Наступил вечер, и примораживать стало. Хрустел под ногами снег, как стекляшки. «Что ж, — думаю, — пора».
И вдруг как будто опамятовался. Вспомнил, на что иду. Ведь как-никак подстрелить меня могут при переходе границы. Дело ночное и не подходящее для штатского человека… Заколебался я в выборе жизненного пути. И тут привиделась внезапно обаятельная картина…
Вижу заграничные улицы… И господа под зонтиками расхаживают. И экипажи повсюду. А на магазинах вывески по-иностранному, на деликатном языке…

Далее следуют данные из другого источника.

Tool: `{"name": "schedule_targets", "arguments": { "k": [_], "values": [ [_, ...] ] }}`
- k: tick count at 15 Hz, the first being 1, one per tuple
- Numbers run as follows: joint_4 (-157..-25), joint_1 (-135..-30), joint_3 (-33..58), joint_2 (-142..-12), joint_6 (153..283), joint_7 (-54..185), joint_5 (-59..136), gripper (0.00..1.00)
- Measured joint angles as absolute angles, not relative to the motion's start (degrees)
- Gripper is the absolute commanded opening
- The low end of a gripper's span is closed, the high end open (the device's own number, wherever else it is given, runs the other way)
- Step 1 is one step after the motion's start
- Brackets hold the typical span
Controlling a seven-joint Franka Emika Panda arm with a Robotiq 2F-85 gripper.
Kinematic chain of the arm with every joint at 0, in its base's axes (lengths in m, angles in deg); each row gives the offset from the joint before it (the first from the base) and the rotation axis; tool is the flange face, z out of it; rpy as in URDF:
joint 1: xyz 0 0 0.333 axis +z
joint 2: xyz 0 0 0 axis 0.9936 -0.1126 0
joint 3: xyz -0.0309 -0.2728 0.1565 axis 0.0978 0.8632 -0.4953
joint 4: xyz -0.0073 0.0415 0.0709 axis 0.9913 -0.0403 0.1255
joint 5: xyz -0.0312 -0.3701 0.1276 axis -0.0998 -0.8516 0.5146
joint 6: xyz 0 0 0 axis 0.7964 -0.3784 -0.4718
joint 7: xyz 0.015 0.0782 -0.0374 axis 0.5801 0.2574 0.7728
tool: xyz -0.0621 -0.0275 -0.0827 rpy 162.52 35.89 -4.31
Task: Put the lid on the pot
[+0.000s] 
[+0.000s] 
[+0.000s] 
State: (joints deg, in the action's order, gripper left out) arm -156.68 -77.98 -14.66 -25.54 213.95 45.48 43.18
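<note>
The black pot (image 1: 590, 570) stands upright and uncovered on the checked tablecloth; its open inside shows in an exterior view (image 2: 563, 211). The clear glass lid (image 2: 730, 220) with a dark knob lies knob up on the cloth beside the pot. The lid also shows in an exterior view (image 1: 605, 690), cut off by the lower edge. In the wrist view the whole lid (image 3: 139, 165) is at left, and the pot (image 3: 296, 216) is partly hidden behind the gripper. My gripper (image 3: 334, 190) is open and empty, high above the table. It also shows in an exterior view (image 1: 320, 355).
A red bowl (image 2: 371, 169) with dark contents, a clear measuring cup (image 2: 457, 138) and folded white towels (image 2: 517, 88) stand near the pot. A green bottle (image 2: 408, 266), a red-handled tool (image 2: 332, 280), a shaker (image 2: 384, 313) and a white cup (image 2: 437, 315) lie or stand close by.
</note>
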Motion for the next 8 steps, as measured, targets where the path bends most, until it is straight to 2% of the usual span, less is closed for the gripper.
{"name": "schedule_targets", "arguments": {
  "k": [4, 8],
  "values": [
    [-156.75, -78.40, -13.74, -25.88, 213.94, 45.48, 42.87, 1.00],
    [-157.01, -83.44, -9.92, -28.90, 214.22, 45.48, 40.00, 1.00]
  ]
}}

«Неужто, — думаю, — упущу единственный случай?»
Перекрестился я троекратно и вышел из дому. Еще не было луны, и потому темная окружала обстановка. Только снег белел в улицах и на крышах людских строений. И мороз забирал все больше. Две пары белья надел я по этому случаю. Дошел я, понятно, в момент к назначенному местечку и стал ожидать. Здесь потемней было, чем всюду, — сады начинались пригородные. И заунывно так собаки лаяли, выражая тоску. Грозные были времена. Тогда и люди по-собачьему выли… Стою я это, жду, и сам думаю: «По нынешним правилам легко и в чеку попасть, а не то и в особый отдел по борьбе с бандитизмом». Всякие страхи одолевали. Только вдруг слышу, идет кто-то. Присмотрелся — Цыган это, Гришка. Положил он мне на плечо руку.
— Тише, — шепчет. — Конный разъезд поблизости.
И прижались мы с ним к самому забору. Проехали мимо нас красноармейцы, и опять стало тихо. Только собаки по-прежнему воют.
— Пойдем, — сказал Гришка. — Нельзя терять времени.
И повел меня через сады к реке. Спотыкался я, прыгая через углубления на земной коре, и раз даже на дерево наскочил. А Гришка Цыган идет себе, нигде не сворачивая, как в полдневное время. Так мы подошли к самому берегу.